Tuesday, December 22, 2009

Sedlec Ossuary - Bohemian Bone Chapel


The Sedlec Ossuary is a small chapel located beneath the cemetery church of All Saints in the town of Sedlec, a suburb of the Bohemian town of Kutná Hora, Czech Republic. The ossuary is estimated to contain the skeletons of approximately 40,000 people; many of the skulls and bones were artistically arranged in the late 19th century to form decorations and furnishings for the chapel.

The cemetery of a 12th century Cistercian Monastery was for centuries a popular burial ground for people from all over Eastern Europe, because a thirteenth century abbot who returned from the Holy Lands sprinkled some earth he had gathered at Golgotha over the cemetery grounds. When the church had to be enlarged, a lower chapel was constructed to hold the skeletal remains of the thousands of bodies unearthed in mass graves on the property; many of these skeletons dated from the time of the plagues of the 14th century (approximately 30,000 victims were buried here) and the Hussite Wars of the early15th century. In 1420 Kutná Hora fell to Jan Zizka, leader of the Taborites, a sect of Hussite extremists.


The upper chapel was rebuilt in the early 18th century in Baroque style, but it was not until 1870, when Bohemia was part of the Austro-Hungarian Empire, that František Rint, a woodcarver, was employed by the Schwarzenberg family to put the stacks of human bones into some sort of order. The macabre result of his efforts speaks for itself. Four enormous bell-shaped mounds of bones occupy the corners of the chapel. A gigantic chandelier, which contains at least one of every bone in the human body, hangs from the center of the nave with garlands of skulls draping the vault. Other works include piers and monstrances flanking the altar, a large coat-of-arms of the noble German Schwarzenberg family, fashioned entirely from bones, and the signature of Rint, also executed in bone, on the wall near the entrance.
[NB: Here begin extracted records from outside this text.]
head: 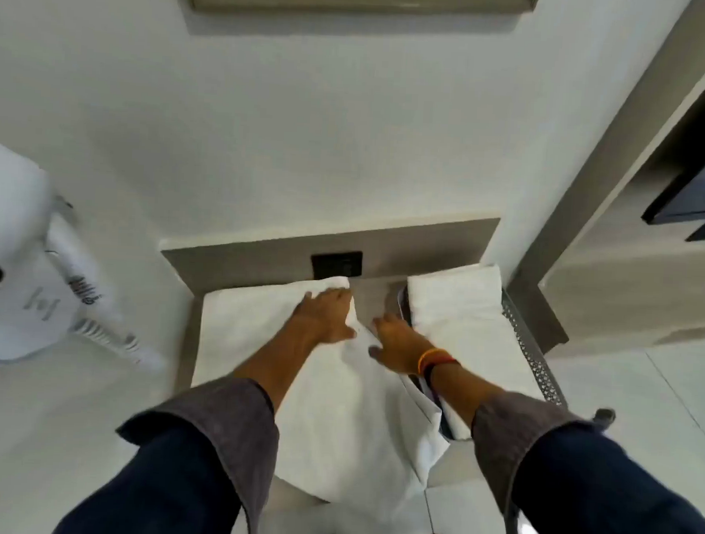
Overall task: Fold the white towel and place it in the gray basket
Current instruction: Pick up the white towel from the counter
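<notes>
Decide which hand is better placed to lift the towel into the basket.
Probably the right hand: it lies on the towel edge beside the basket. The left hand rests farther away.

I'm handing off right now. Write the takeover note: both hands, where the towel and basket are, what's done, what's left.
Left hand: flat, palm down on the far right corner of the white towel, no grip closed.
Right hand: open, fingers spread at the towel's right edge, beside the basket.
Towel lies spread on the low ledge, its near end hanging off.
Gray basket stands right of it, already holding folded white cloth.
Done: towel laid out. Left: finish folding, place it in the basket.
</notes>
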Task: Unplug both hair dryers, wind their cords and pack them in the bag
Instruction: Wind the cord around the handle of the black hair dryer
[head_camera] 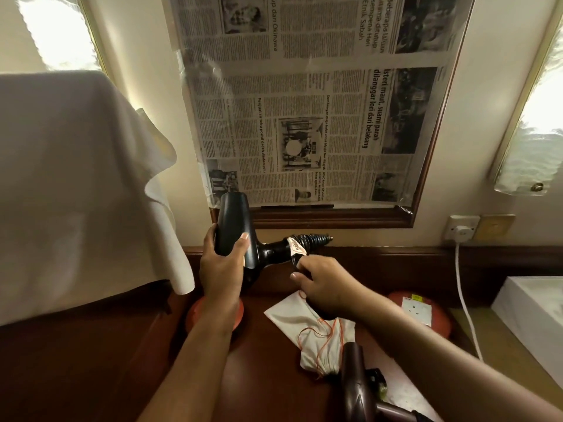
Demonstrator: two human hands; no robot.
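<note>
My left hand (224,263) grips the barrel of a black hair dryer (234,226), held upright above the dark wooden counter (122,360). Its handle points right, with the black cord (313,240) wound in tight coils around the end and a small label tag there. My right hand (323,284) pinches the cord by the handle just below the tag. A cream drawstring bag (307,327) with orange string lies on the counter under my right wrist. A second, brownish hair dryer (355,382) lies at the bottom, partly behind my right forearm.
A white cloth (76,184) drapes over something at the left. A newspaper-covered mirror (304,102) hangs on the wall ahead. A wall socket holds a white plug (462,231) whose white cable runs down. Red round pads (423,312) and a white box (536,315) sit at the right.
</note>
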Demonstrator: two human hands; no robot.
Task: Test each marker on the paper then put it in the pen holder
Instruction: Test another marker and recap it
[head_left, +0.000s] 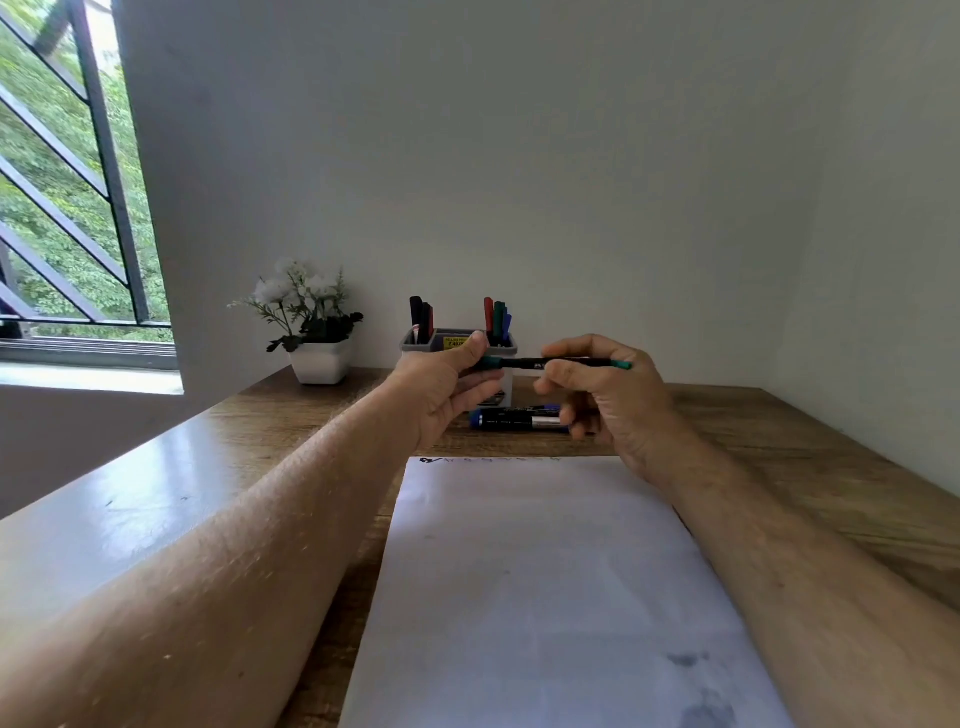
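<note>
A thin black marker with green ends (524, 362) is held level above the desk, in front of the pen holder. My left hand (447, 387) pinches its green cap end, and my right hand (597, 387) grips its barrel. The grey pen holder (447, 340) stands at the back by the wall with several markers upright in it. Two thicker markers (519, 418) lie on the desk below my hands, one with a blue cap. The white paper (545, 582) lies in front of me with small marks along its top edge.
A white pot of white flowers (317, 358) stands left of the pen holder. The wooden desk (779, 447) meets the wall behind and on the right. A barred window (67, 208) is at the far left.
</note>
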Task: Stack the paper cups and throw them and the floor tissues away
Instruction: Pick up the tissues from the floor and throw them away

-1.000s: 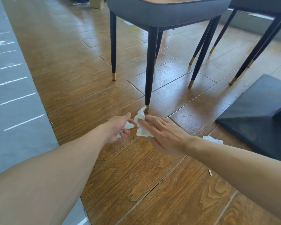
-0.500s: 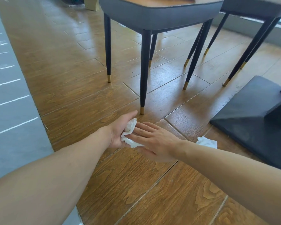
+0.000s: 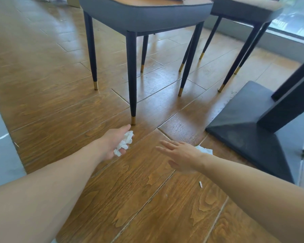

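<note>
left hand: grip closed around a crumpled wad of tissue, held just above the floor at 6 o'clock of the nearest chair leg. right hand: grip fully open, fingers spread flat, nothing held. just beyond its wrist, at 1 o'clock, a second tissue lies on the floor, partly hidden, near the dark table base. a small scrap lies at 5 o'clock of that hand (nature unclear). judgement: collection is partway; one tissue remains to gather, no cups or bin are in view, so stacking cannot be judged and disposal appears outstanding.
</note>
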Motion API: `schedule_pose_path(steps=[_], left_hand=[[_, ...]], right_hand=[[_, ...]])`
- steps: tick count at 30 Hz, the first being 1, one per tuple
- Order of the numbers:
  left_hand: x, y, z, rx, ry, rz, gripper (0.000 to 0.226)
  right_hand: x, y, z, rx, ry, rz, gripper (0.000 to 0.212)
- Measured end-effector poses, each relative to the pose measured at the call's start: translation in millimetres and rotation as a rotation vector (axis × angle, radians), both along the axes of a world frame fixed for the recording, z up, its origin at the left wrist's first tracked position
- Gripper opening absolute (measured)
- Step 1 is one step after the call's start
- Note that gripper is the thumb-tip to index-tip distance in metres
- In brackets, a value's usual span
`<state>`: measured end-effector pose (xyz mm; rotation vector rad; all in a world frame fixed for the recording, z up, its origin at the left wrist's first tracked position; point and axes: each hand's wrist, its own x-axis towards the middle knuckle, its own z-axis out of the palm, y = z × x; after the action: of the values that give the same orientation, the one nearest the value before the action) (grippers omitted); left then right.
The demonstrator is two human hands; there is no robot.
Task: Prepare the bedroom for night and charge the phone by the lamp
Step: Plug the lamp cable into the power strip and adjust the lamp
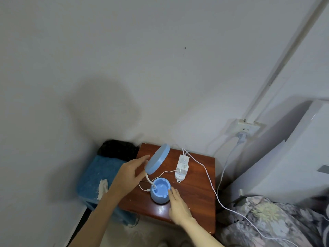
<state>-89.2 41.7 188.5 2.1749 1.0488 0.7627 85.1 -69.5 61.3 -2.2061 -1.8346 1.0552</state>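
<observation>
- The right hand (179,207) reaches in from the lower edge, fingers straight and loosely together, their tips touching the right side of the lamp base (159,191).
- The lamp base is a round blue cup standing near the front of the red-brown nightstand (199,196).
- The left hand (129,177) hovers at the lamp's left with its fingers extended and relaxed, the index finger pointing toward the tilted blue lamp head (157,159); whether it touches the head is unclear.
- A white gooseneck joins head and base.
- Behind the lamp a white power strip (181,168) lies on the nightstand with a charger plugged into it.
- A white charging cable (210,177) trails from there across the floral bedding (270,223) at the right.
- A blue bin (97,177) stands left of the nightstand.
- On the wall, a wall socket (246,128) holds a plug.
- No phone is visible.
</observation>
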Motion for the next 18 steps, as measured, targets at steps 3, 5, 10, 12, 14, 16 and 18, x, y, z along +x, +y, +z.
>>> schedule_pose_path(steps=[3,5,10,12,14,16,18], left_hand=[[-2.8,-3.7,-1.5,0.024,0.052,0.021,0.059],[-5.3,-7.0,-0.8,0.041,0.065,0.035,0.061],[-13.5,-24.9,1.5,0.109,0.096,0.151,0.062],[-16.9,-38.0,-2.0,0.117,0.118,0.263,0.065],[-20.9,-53.5,-6.2,0.091,0.132,0.385,0.066],[-23.7,-72.4,-9.7,-0.009,0.102,0.480,0.061],[-29.0,-94.2,-16.5,-0.073,0.063,0.548,0.061]], right_hand=[[3.8,4.6,10.2,0.075,0.010,-0.071,0.063],[8.5,9.8,21.0,0.133,0.004,-0.122,0.058],[21.9,15.4,46.4,0.256,-0.021,-0.149,0.052],[26.3,13.0,53.2,0.294,-0.031,-0.134,0.051],[27.6,9.0,59.4,0.322,-0.032,-0.134,0.049],[25.7,4.3,64.4,0.339,-0.002,-0.147,0.048],[22.5,-0.3,67.7,0.337,0.046,-0.150,0.047]])
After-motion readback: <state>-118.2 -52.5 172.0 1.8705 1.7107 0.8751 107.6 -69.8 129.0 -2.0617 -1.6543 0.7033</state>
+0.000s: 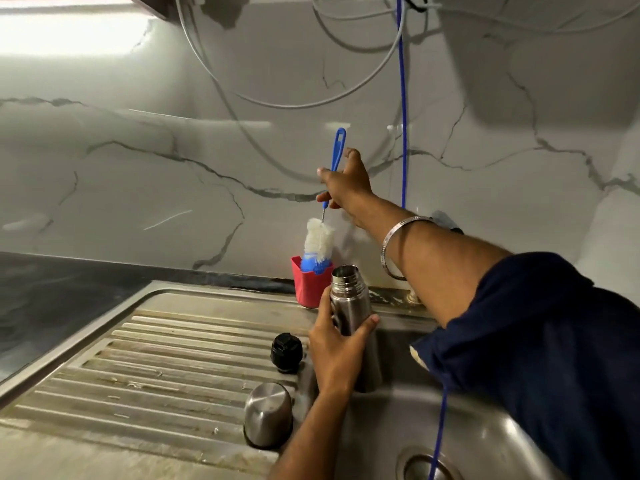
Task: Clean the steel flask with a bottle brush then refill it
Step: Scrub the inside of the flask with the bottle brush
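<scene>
Where the dark countertop (pixel 52 299) ends at the far left, a stainless-steel sink unit (pixel 145 289) begins, and its ribbed draining board (pixel 156 368) is streaked with dried residue. Behind both, a wall of grey-veined marble panels (pixel 138 168) is lit from the upper left, and grey cables (pixel 277 105) are looped across it. On the draining board, a steel cup lid (pixel 268 414) is set upside down near the front edge, and a black stopper (pixel 286 351) is placed just behind it. A red holder (pixel 310 287) is positioned at the back rim of the sink unit, and the blue tip of the bottle brush (pixel 320 242) is seated inside it. The steel flask (pixel 349 299) is held upright and uncapped just right of the holder, above the basin edge; the left hand (pixel 336 355) is wrapped around its body. The blue brush handle is pinched by the right hand (pixel 346 185), with the arm extended toward the wall. A metal bangle (pixel 393 247) is worn on the right wrist. A blue hose (pixel 402 133) is hung down the wall and is run to the drain (pixel 420 467) of the basin (pixel 485 427).
</scene>
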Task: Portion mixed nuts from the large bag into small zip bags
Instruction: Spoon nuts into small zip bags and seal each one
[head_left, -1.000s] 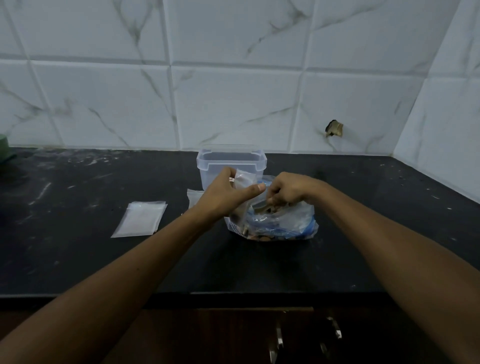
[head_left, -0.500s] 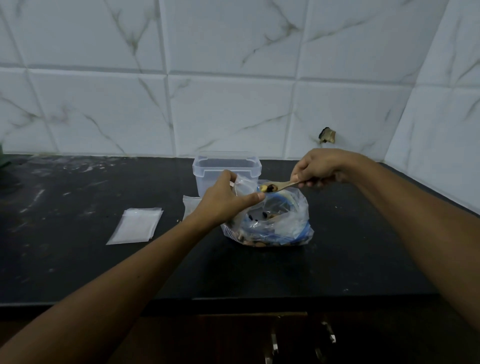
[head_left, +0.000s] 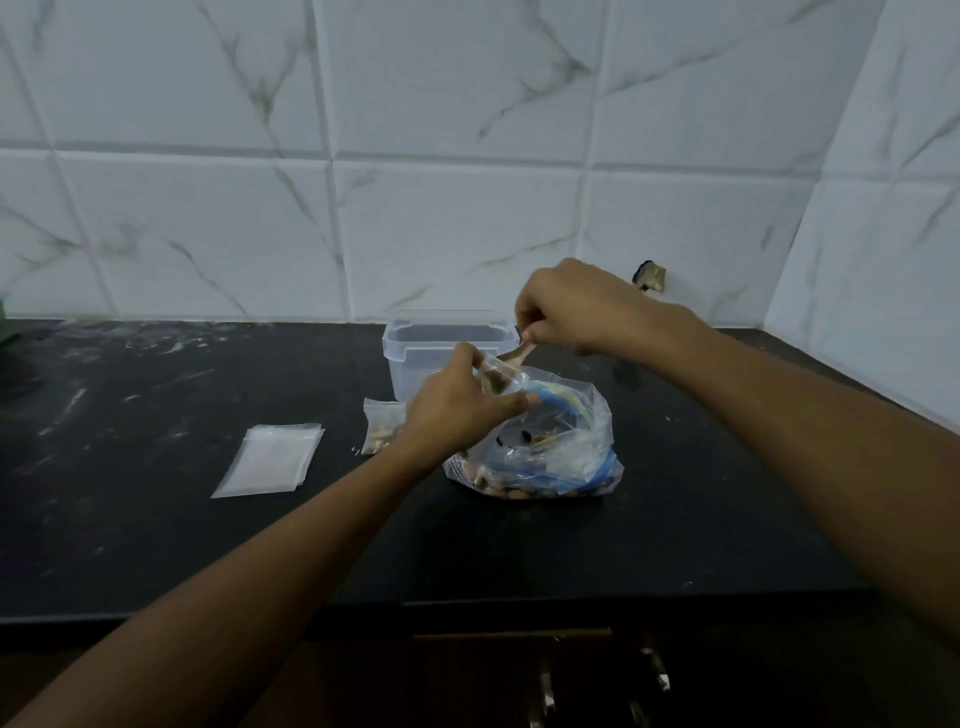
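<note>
Counter (head_left: 156, 545), black, carries one large bag (head_left: 561, 452) of mixed nuts near its middle, one clear tub (head_left: 415, 353) just behind it toward the back edge, one filled small bag (head_left: 382, 426) beside the tub, and a flat stack of empty zip bags (head_left: 267, 460) further left; how many it holds I cannot tell. Left hand (head_left: 457, 410) pinches one small zip bag (head_left: 496, 376) open above the large bag. Right hand (head_left: 566, 306) grips one spoon (head_left: 514, 356), tipped into that small bag's mouth
</note>
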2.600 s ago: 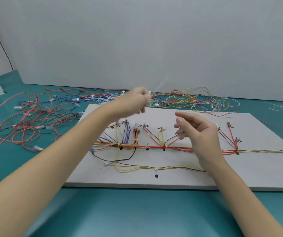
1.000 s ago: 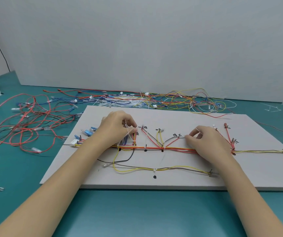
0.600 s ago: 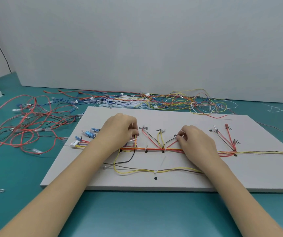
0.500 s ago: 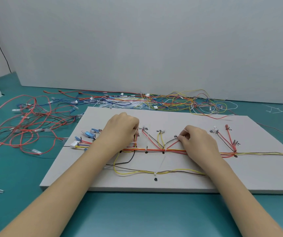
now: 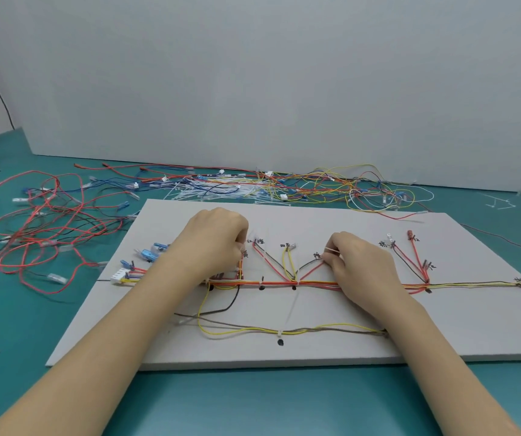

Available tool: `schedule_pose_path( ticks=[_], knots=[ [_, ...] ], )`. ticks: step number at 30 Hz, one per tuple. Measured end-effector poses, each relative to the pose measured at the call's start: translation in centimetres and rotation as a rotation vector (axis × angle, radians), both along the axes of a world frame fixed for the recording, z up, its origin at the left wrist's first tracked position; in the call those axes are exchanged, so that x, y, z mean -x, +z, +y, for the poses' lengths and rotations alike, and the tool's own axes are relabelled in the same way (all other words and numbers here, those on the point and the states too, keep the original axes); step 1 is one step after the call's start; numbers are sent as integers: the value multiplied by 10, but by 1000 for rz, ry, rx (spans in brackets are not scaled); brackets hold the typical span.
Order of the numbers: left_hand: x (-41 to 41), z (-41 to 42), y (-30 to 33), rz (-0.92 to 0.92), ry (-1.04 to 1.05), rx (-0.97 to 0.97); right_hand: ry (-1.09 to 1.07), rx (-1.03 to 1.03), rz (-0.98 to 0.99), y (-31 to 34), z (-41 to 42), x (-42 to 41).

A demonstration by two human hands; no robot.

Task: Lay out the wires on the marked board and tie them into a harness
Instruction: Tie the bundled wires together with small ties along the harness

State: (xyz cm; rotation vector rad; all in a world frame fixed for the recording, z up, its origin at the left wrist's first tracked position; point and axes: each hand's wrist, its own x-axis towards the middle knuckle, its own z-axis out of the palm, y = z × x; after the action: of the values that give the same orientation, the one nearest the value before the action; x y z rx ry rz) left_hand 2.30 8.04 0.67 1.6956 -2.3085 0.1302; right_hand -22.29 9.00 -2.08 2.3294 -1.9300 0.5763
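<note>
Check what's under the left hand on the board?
The left hand rests on the board over the left end of the main wire bundle. Red, yellow and black wires emerge below its wrist. The branch its fingers grip is covered, so I cannot see it.

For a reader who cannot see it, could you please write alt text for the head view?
Two bare hands work on a wire harness on a grey marked board: the left hand grips branch wires, the right hand pinches a white cable tie. Loose wires litter the teal table.
</note>
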Motion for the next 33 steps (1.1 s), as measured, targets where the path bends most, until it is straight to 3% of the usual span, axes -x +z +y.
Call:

Kutná Hora, a town made fabulously wealthy from silver mining in medieval times, is about 45 miles southeast of Prague. In Kutná Hora, the flamboyant gothic church of St. Barbara is not to be missed. Sedlec is about two miles from the center of town; the ossuary is open daily except December 24 and 25. A small admission fee is charged.

In a close-up of the Schwarzenberg coat-of-arms, a "bird" plucks an eye from the head of a Turk; one of the Schwarzenberg counts conquered the Turkish occupied fortress of Raab (present day Győr, Hungary) in Renaissance times. This family made its home for several months of the year in Český Krumlov, in southwest Bohemia. Český Krumlov has become the second most visited Czech city after Prague.


Kutná Hora and the neighboring town of Sedlec are UNESCO World Heritage sites. Among the most important Kutná Hora buildings are the flamboyant Gothic St. Barbara's Church (photo below), begun in 1388, and the Italian Court, formerly a royal residence and mint, which was built at the end of the 13th century. Sedlec is the site of the Gothic Cathedral of Our Lady and the famous Ossuary.